** Goal of the exercise **
For the entries below, print exactly the lines between the line holding "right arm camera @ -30" and the line holding "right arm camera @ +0", inclusive, and nothing else.

** Saved entries **
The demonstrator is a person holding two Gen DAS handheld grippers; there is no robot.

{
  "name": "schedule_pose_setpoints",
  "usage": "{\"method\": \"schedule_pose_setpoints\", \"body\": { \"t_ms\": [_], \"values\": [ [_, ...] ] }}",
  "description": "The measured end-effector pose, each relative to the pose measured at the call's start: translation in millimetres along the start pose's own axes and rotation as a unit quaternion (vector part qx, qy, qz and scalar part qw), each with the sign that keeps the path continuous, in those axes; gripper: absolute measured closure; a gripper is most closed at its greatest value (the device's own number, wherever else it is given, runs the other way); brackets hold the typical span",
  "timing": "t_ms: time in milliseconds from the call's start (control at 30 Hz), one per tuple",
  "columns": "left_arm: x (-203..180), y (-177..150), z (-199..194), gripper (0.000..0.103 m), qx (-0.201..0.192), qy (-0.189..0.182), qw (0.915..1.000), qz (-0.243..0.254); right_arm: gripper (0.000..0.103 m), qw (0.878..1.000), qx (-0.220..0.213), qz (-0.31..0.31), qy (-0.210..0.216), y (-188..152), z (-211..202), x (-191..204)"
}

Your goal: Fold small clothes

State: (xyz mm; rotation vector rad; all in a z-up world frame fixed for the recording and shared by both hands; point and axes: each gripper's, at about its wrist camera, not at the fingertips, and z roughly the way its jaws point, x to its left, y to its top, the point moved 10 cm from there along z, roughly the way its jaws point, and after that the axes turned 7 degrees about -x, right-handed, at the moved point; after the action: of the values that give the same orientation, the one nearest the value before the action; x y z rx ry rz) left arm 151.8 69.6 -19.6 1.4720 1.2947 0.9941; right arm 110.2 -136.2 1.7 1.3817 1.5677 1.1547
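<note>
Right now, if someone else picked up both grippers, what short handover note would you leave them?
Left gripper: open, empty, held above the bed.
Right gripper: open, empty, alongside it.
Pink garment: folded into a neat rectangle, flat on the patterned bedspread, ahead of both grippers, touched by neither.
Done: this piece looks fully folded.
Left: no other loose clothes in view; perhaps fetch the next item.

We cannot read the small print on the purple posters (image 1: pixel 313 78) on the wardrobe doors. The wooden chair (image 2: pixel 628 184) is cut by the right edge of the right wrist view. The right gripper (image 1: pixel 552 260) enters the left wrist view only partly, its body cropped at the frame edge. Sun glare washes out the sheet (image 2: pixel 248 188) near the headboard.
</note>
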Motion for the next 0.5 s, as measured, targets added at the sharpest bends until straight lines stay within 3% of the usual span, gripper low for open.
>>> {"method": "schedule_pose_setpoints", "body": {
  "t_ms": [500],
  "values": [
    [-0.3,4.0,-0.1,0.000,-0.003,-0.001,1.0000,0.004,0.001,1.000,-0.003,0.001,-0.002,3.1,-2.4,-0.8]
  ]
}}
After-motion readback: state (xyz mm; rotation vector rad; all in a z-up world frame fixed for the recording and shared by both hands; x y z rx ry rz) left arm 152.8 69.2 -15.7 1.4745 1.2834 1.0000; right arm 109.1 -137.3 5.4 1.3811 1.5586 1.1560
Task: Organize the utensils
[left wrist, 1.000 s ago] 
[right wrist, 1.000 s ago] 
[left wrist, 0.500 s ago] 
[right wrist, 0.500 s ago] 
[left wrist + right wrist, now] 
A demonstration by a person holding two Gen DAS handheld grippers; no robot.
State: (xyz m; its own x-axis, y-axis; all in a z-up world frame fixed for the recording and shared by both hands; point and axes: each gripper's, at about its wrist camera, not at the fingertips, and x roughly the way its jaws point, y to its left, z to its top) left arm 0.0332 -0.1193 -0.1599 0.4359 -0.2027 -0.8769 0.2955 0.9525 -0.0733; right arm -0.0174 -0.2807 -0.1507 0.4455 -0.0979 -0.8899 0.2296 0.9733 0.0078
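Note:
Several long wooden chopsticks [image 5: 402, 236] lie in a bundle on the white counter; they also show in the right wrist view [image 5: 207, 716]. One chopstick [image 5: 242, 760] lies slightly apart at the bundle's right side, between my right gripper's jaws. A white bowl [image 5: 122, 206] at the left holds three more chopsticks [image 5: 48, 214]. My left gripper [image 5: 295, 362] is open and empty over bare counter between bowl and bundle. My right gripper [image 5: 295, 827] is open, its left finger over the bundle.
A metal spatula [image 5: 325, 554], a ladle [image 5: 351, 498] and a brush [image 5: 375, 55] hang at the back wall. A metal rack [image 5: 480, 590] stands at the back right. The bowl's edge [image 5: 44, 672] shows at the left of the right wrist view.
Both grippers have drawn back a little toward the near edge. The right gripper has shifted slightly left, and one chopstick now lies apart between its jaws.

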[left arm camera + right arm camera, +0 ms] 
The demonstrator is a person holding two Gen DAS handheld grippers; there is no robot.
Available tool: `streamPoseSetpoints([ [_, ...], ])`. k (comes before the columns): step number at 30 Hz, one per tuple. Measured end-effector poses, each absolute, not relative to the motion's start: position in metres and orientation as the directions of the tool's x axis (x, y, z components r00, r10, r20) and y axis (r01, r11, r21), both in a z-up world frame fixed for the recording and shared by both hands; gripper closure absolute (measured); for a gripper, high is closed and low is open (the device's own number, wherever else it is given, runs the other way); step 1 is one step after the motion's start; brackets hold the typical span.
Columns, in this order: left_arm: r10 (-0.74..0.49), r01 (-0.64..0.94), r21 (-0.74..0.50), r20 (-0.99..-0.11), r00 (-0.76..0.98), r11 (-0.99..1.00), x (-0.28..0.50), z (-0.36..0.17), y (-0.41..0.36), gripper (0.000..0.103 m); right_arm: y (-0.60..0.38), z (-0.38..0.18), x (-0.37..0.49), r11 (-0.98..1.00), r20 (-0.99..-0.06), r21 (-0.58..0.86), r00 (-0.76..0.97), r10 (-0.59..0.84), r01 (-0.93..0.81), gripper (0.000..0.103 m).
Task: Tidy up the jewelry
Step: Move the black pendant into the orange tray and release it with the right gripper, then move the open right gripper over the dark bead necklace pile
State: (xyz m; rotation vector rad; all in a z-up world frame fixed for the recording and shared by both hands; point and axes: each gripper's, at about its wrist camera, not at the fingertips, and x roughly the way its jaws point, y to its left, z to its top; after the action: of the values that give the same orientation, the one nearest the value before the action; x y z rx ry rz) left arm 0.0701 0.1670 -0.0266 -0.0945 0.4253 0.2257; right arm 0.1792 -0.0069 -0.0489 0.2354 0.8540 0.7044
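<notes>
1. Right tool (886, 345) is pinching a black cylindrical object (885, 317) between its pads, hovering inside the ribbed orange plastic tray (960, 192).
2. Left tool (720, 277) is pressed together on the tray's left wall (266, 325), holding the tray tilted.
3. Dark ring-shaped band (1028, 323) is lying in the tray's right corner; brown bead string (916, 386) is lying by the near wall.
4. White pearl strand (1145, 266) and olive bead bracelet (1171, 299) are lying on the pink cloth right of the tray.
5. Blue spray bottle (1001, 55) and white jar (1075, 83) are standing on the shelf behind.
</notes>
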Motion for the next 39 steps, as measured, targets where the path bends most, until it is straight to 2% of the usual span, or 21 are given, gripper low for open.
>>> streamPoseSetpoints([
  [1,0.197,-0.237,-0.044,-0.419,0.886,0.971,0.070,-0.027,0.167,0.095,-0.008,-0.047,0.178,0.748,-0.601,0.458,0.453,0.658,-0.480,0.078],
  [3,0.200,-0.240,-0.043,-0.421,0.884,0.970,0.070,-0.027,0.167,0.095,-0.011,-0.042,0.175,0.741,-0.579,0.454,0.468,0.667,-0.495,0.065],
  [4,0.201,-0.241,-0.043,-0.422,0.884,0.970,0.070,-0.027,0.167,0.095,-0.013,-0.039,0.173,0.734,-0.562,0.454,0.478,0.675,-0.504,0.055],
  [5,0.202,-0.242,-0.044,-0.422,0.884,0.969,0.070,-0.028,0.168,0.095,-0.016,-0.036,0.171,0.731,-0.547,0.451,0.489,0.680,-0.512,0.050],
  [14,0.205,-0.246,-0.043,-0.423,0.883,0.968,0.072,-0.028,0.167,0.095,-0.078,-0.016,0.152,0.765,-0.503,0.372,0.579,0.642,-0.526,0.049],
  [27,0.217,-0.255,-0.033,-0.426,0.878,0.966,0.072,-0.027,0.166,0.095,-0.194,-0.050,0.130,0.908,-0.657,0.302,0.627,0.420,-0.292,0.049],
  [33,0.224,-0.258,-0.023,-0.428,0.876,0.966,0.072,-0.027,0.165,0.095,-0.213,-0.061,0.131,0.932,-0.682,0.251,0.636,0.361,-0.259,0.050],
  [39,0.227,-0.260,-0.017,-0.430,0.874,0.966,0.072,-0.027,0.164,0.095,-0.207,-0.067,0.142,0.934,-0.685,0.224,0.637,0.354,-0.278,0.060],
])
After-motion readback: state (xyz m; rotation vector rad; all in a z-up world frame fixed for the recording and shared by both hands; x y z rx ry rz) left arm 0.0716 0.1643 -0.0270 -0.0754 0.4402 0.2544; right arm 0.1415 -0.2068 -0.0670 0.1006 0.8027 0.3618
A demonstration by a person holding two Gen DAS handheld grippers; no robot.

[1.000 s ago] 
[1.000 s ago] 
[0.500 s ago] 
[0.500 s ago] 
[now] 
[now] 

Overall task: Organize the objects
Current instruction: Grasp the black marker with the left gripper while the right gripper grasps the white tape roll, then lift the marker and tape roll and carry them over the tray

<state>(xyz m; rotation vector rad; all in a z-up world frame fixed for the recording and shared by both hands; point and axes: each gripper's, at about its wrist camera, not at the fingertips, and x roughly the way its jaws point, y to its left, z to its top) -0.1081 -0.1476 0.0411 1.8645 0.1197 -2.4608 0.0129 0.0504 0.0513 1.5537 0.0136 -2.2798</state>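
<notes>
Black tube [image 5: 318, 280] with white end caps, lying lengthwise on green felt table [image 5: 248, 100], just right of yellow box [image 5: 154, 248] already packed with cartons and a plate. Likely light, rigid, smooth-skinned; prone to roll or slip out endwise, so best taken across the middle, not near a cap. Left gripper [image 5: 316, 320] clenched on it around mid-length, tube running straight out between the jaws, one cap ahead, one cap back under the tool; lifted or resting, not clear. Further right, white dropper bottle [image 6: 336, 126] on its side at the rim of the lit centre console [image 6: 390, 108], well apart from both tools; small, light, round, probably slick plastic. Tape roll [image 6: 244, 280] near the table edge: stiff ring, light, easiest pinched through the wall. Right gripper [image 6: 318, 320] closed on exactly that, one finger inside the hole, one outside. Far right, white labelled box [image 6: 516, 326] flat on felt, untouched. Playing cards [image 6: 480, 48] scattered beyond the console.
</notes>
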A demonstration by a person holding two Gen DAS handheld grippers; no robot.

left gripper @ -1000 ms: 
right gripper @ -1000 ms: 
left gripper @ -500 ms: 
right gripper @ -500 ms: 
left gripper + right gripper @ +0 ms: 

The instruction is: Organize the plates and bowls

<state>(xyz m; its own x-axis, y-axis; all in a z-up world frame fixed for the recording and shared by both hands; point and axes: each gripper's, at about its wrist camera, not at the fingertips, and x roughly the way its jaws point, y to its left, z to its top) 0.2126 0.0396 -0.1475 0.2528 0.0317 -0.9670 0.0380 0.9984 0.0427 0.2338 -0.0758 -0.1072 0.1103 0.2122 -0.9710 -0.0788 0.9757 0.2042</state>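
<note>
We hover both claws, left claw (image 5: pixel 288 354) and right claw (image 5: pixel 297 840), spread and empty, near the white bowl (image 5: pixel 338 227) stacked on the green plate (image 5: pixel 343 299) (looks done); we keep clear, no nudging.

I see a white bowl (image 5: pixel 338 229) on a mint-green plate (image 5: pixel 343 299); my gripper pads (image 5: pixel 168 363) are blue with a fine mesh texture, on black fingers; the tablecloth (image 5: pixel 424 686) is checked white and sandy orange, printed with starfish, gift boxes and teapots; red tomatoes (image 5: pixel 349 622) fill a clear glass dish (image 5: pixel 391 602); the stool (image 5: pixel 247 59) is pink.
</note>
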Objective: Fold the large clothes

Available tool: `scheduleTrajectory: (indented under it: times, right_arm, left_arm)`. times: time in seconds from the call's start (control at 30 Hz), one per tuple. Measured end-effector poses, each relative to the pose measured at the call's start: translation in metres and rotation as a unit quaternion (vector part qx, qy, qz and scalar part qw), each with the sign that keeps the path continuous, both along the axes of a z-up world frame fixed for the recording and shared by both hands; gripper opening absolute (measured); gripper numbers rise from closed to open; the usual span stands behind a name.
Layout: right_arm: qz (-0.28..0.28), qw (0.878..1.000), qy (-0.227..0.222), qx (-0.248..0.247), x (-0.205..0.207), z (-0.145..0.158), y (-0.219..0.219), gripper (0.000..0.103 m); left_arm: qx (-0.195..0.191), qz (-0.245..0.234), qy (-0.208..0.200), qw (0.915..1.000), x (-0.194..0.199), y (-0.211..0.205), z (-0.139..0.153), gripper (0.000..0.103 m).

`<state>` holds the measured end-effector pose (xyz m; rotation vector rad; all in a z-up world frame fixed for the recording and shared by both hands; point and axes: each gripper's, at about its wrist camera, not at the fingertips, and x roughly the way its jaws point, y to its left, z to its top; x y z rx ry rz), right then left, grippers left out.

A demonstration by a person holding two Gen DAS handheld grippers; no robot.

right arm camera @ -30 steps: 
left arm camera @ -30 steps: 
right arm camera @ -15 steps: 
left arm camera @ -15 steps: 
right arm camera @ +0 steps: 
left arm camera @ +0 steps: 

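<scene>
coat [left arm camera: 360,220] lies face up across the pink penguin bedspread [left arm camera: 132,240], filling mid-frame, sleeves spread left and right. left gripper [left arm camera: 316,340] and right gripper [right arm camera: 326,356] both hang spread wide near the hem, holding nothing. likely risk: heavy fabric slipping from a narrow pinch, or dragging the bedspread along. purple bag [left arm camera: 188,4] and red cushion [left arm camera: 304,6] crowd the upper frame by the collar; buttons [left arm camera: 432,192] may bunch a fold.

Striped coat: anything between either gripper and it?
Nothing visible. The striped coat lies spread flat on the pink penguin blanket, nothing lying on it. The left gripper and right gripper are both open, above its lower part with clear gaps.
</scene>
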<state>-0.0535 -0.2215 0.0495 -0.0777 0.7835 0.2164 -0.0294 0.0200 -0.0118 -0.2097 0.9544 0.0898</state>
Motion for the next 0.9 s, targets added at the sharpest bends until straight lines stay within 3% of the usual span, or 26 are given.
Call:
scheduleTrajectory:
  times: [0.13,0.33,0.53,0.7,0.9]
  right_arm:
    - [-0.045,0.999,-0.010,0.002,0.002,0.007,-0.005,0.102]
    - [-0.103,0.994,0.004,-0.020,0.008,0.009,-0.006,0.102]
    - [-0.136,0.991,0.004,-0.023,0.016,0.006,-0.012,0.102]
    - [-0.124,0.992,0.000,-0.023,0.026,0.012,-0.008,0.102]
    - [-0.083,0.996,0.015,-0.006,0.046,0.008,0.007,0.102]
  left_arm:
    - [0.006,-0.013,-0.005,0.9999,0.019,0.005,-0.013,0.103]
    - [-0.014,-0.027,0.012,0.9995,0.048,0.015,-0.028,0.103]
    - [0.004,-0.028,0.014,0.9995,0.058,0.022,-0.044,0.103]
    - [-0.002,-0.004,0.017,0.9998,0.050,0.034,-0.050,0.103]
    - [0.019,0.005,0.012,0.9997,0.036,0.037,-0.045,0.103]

** Result of the task **
right arm camera @ -30 steps: 
left arm camera @ -30 steps: 
right arm camera @ -15 steps: 
left arm camera @ -15 steps: 
right arm camera @ +0 steps: 

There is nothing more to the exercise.